The Coursera Data Science Specialization Capstone Project from Johns Hopkins University (JHU) allows students to create a usable public data product that can show their skills to potential employers. For this iteration of the class, JHU partnered with SwiftKey (http://swiftkey.com/en/) to apply data science in the area of Natural Language Processing.

The objective of this project is to build a working predictive text model. The data used in the model came from a corpus called HC Corpora (www.corpora.heliohost.org). A corpus is body of text, usually containing a large number of sentences. [1]

[1] http://desilinguist.org/pdf/crossroads.pdf

Algorithm

The algorithm developed to predict the next word in a user-entered text string was based on a classic N-gram model. [2] Using a subset of cleaned data from blogs, twitter, and news Internet files, Maximum Likelihood Estimation (MLE) of unigrams, bigrams, and trigrams were computed.

To improve accuracy, Jelinek-Mercer smoothing was used in the algorithm, combining trigram, bigram, and unigram probabilities. [3] Where interpolation failed, part-of-speech tagging (POST) was employed to provide default predictions by part of speech. [4] Suggested word completion was based on the unigrams. A profanity filter was also utilized on all output using Google's bad words list. [5]

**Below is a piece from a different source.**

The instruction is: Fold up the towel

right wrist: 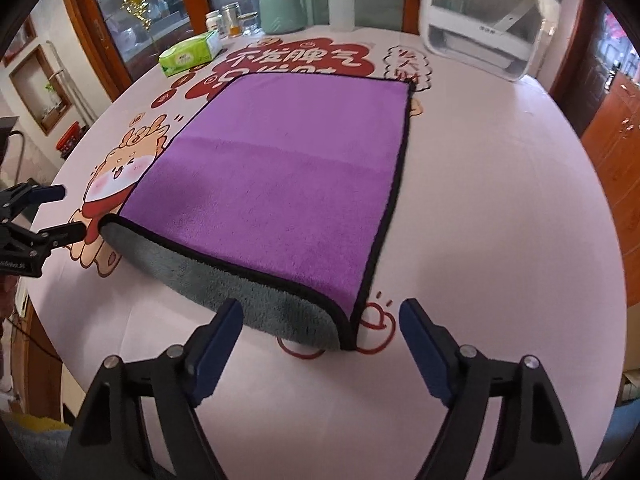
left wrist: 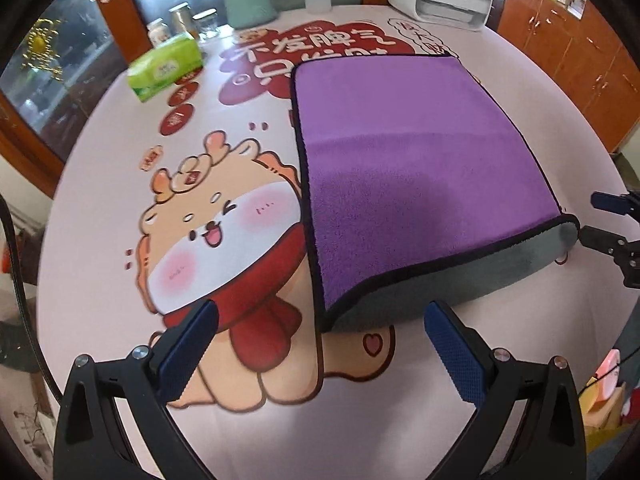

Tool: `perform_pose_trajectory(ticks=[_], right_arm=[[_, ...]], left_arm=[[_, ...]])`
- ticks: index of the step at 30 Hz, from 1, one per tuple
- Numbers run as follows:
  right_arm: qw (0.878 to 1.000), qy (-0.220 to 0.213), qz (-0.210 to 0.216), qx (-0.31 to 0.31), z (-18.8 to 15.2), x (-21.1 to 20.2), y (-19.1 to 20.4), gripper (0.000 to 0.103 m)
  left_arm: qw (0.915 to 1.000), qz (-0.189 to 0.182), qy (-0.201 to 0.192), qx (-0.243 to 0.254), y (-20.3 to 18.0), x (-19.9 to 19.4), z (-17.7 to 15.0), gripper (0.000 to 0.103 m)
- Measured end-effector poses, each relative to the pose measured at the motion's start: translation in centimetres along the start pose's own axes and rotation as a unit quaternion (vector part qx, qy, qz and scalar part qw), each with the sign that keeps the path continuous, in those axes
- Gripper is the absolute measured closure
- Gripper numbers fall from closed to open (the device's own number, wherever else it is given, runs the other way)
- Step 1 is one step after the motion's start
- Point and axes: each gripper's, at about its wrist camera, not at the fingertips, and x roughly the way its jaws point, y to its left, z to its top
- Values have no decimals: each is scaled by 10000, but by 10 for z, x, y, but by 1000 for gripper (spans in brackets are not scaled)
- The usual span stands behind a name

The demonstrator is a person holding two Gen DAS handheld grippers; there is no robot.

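Observation:
A purple towel [left wrist: 420, 160] with a black hem and grey underside lies on the round printed table; it also shows in the right wrist view [right wrist: 280, 184]. Its near edge curls up, showing the grey side [right wrist: 256, 300]. My left gripper [left wrist: 320, 312] is open, just in front of the towel's near left corner. My right gripper [right wrist: 320, 312] is open, just in front of the near right corner. Each gripper shows in the other's view, the right one [left wrist: 600, 220] and the left one [right wrist: 68, 212], both beside the curled edge.
A green tissue box [left wrist: 166, 66], jars [left wrist: 180, 20], a teal vase [left wrist: 248, 0], a squeeze bottle [right wrist: 342, 4] and a white appliance [right wrist: 484, 36] stand at the table's far side. Wooden cabinets [left wrist: 580, 52] stand behind.

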Motion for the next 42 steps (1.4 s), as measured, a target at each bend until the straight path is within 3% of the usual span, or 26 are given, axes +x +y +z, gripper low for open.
perform_pose_trajectory(ticks=[15,19,23,28,35,40,42], right_arm=[[9953,431,637,-590,6,30,-6,58],[9946,543,703,-533,4,34,-10,70],[9947,557,691,-521,3,32,-13,71],[9947,569,650,-556,2,30,-14,80],[9949,552,593,-606,-1,26,-13,85],[9952,531,571,-590,-2,25,-14,86],[9954,521,556,-584,-2,24,-14,86]], left_arm=[[9954,-710,239,592,1,24,19,4],[9931,-863,289,740,-1,25,20,12],[9914,-969,350,802,0,27,20,13],[9892,-1113,492,814,1,32,20,27],[9867,-1256,605,832,3,35,18,32],[9845,-1291,741,933,3,41,18,63],[9837,-1301,786,962,1,43,17,64]])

[2] http://en.wikipedia.org/wiki/N-gram [3] http://www.ee.columbia.edu/~stanchen/papers/h015l.final.pdf [4] http://en.wikipedia.org/wiki/Part-of-speech_tagging [5] https://badwordslist.googlecode.com/files/badwords.txt

Shiny App

Then a Shiny (http://shiny.rstudio.com/) app that accepts a phrase as input, suggests word completion from the unigrams, and predicts the most likely next word based on the linear interpolation of trigrams, bigrams, and unigrams is developed. The web-based application can be found here and the source files for this project can be found here. App user interface looks like this

alt text

How to use App

The user interface of this application works as follows:
When the text [**1**] is entered, the field with the predicted next word [**2**] refreshes instantaneously and also the whole text input [**3**] gets displayed with suggested completion.